25 Survival analysis
All the aforementioned analysis deals with the presence or absence of an outcome. They do not take into consideration how long it took the outcome to occur. Survival analysis is designed for this purpose, analysis of time to events. For instance, analysing how long it takes for a car to develop a faulty engine, for a person to develop a heart attack and divorce after marriage will require survival analysis.
25.1 Terminologies
In survival analysis, subjects are usually followed for a period of time with our main interest being the duration it takes for the event to occur. To understand survival analysis we need to familiarise ourselves with a few terminologies. Consider Figure 42. At the beginning of the year 2001, a study was initiated to determine the survival of women treated for breast cancer. The six horizontal lines represent six patients recruited for this study and indicate their time of recruitment into the study, how long they were in the study and their outcome.
Survival: This is generally termed as the probability that an individual or a subject survives from the beginning of say a study or observation (where t0 = 0) to a specific time (t) without experiencing the event. So in a study where one is determining the survival of breast cancer patients, the five-year survival is the probability that a patient will be alive at five years after diagnosis or observation. This is also called the survival function and is often represented by S(t).
Hazard: The hazard on the other hand is the probability that an individual who has been under observation from time t0 has the event at time t. Relating this to our breast cancer example the hazard at five years is the probability that a patient would be dead at five years. The hazard function is often represented by \(h(t)\) or \(\lambda(t)\). Note that the survivor function deals with the event (death) not occurring while the hazard function deals with the event (death) occurring.
Event: The event we are interested in is death. In this example, death is the event of interest but this could be divorce, relapse of cancer, etc. depending on the outcome of the interest being studied. In our diagram, the event (death) is coloured red.
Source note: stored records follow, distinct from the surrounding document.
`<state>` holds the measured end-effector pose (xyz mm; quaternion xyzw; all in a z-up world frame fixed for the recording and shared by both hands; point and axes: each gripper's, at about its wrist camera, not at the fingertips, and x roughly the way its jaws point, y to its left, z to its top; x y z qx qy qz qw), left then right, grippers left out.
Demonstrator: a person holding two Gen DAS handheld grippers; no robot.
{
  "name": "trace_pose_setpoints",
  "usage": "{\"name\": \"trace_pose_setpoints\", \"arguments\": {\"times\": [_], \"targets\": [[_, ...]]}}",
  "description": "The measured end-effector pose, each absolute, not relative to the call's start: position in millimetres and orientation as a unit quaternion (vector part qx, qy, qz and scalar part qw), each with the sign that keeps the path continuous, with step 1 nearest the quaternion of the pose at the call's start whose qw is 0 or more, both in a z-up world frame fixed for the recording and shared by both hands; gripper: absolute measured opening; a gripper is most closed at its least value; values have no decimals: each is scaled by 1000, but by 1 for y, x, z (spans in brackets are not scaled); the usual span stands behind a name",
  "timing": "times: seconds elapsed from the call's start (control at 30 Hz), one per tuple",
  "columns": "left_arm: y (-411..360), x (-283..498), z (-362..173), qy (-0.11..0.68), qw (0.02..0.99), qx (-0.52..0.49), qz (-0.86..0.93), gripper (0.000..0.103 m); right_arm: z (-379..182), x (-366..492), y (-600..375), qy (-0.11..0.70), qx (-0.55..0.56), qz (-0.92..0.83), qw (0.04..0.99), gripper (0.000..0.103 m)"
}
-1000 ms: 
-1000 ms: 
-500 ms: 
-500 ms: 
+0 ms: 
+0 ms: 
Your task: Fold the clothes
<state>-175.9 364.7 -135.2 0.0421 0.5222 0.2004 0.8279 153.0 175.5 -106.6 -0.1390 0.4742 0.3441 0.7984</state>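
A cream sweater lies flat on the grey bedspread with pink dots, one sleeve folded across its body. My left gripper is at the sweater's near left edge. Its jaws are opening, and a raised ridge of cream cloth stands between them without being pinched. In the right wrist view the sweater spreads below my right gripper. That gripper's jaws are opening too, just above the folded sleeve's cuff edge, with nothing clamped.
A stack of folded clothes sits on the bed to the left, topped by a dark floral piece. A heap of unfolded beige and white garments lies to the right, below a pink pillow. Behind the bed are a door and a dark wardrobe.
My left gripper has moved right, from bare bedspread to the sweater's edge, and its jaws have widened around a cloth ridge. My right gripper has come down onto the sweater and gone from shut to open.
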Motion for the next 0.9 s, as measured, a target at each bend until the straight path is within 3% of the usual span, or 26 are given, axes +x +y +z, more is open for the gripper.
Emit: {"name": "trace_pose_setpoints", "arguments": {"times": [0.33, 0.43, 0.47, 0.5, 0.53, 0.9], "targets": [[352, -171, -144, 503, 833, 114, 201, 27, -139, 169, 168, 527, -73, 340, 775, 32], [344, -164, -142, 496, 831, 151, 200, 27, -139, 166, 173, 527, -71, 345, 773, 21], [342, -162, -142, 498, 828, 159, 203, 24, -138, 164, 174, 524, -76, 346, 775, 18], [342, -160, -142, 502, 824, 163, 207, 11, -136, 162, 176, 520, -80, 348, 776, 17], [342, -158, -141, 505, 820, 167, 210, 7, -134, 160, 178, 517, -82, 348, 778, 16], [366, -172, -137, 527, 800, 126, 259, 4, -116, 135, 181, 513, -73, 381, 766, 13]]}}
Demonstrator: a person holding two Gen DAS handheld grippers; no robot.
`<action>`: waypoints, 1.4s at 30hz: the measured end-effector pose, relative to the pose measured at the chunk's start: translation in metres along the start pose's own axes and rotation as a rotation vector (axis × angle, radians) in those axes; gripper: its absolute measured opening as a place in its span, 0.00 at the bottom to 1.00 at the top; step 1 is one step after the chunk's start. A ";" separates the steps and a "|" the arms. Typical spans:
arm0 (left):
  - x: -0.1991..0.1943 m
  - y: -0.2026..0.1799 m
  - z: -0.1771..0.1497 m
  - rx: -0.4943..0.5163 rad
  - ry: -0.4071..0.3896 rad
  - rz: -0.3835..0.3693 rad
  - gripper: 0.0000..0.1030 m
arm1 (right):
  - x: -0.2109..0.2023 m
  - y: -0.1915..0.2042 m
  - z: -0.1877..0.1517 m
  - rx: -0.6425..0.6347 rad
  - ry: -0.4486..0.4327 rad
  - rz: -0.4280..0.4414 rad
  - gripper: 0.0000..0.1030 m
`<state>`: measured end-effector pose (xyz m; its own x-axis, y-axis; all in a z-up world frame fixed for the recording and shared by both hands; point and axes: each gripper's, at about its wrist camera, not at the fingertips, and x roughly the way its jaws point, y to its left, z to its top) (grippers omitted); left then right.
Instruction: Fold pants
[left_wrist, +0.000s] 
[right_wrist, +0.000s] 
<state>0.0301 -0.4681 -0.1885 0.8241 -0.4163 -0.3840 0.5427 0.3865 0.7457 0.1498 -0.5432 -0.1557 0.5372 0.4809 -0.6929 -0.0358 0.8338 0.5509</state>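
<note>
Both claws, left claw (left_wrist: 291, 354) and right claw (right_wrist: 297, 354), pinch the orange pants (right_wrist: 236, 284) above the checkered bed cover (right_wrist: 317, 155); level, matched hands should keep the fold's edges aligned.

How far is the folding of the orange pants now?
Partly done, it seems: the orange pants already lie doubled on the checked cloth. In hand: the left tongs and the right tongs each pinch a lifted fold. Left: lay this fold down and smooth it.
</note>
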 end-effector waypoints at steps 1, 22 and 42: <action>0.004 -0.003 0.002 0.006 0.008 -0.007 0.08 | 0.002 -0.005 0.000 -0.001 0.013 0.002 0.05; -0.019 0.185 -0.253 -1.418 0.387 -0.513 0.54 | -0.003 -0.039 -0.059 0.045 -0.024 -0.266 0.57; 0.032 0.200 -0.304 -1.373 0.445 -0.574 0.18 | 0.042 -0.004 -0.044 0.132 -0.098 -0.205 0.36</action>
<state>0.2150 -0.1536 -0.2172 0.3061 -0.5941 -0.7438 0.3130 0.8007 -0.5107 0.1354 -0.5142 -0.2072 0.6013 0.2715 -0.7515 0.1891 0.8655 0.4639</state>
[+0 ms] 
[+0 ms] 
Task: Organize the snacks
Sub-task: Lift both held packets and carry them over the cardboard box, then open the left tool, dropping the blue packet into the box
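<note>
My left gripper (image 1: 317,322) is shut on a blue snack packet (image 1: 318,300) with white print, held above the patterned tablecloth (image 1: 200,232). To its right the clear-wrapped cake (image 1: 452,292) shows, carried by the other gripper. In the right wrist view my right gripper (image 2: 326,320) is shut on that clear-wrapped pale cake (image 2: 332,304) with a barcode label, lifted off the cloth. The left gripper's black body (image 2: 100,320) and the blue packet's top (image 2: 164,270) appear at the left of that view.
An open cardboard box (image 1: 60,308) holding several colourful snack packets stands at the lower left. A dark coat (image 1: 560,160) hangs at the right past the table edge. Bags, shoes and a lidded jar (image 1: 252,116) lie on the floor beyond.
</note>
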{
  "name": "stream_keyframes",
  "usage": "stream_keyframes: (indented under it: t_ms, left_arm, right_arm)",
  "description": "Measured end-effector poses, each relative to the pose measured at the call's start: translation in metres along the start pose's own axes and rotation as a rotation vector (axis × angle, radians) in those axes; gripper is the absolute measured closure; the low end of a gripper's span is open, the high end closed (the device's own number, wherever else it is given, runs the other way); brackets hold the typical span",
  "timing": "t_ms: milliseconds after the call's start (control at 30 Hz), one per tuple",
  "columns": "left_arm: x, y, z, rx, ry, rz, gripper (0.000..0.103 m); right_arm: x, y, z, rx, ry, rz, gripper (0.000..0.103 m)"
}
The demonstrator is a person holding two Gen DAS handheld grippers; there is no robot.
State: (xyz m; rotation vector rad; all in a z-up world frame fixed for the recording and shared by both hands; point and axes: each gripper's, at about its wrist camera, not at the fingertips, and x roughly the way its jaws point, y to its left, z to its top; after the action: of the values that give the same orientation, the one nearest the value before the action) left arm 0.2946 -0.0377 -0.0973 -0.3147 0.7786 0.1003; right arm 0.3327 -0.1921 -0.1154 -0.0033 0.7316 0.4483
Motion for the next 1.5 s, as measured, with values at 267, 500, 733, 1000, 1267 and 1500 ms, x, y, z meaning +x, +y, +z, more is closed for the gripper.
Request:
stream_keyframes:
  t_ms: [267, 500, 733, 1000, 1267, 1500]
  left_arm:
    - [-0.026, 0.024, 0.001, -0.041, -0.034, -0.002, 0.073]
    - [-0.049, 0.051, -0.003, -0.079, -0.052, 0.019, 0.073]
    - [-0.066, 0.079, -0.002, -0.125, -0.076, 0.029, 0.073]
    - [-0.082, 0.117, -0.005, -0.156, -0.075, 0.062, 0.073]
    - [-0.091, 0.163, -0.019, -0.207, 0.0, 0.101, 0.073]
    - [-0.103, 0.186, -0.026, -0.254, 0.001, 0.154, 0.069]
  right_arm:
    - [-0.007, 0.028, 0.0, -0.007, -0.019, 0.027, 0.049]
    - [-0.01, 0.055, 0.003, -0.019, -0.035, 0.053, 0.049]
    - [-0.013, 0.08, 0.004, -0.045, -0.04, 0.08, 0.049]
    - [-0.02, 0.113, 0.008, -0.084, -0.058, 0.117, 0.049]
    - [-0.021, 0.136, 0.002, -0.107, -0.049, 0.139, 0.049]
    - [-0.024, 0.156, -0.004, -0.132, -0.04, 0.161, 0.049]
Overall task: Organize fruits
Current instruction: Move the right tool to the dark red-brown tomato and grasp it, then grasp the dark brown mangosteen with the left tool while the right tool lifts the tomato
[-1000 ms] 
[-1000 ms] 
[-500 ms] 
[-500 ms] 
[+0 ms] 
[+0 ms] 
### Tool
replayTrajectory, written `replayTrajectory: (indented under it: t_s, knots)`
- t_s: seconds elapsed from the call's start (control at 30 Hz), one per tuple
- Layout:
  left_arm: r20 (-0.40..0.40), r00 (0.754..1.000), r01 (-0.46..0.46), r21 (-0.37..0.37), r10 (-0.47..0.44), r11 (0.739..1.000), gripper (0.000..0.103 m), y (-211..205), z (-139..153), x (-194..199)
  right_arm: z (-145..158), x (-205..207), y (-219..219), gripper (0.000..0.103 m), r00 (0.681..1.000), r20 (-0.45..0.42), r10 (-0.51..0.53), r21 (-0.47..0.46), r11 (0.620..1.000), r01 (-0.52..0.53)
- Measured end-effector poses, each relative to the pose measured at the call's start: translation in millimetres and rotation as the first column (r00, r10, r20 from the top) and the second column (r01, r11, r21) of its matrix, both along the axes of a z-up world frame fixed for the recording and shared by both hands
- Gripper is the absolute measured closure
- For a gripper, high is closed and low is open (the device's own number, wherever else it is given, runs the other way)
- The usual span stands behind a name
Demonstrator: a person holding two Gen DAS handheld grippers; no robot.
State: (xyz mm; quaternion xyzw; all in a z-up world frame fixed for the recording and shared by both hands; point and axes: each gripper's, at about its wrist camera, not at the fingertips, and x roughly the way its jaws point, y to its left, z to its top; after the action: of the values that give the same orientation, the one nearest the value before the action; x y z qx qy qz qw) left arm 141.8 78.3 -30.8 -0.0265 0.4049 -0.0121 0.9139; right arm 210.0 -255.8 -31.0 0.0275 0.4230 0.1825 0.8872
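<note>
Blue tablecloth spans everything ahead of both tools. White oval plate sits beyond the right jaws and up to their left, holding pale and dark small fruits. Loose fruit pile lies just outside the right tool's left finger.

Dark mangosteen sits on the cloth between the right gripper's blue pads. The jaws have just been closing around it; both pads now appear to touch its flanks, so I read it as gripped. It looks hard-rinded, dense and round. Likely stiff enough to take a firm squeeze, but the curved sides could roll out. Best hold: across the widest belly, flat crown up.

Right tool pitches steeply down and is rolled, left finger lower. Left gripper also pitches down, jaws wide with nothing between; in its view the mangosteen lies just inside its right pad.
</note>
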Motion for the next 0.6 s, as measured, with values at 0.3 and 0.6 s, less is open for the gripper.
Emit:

Patient A was recruited in 2001 but died in 2003 while E was recruited into the study in 2003 but died in 2005. Hence both patients were in the study for about 2 years and experienced the event of death.
Censor: Patients who do not experience the event are usually said to be censored, literally meaning the time they will develop the event cannot be determined within the study period. Patient B for instance was recruited at the beginning of the study but lost to follow-up (green dot) in 2004. Patient D was recruited into the study in 2002 but was also lost to follow up in 2005. Patients C and F both stayed in the study till the end without experiencing the event. For patients B, C, D, and F we have no idea at the end of the the follow-up period when their events will occur. For these, their outcome is termed as censored. These six lines give us the characteristic scenarios that may occur in the right censored data.
Median Survival: It is the time when half the study subjects are expected to have experienced the event. In other words, the chance of surviving (or not experiencing the event) beyond that time is 50% for a population with the disease or exposure being studied.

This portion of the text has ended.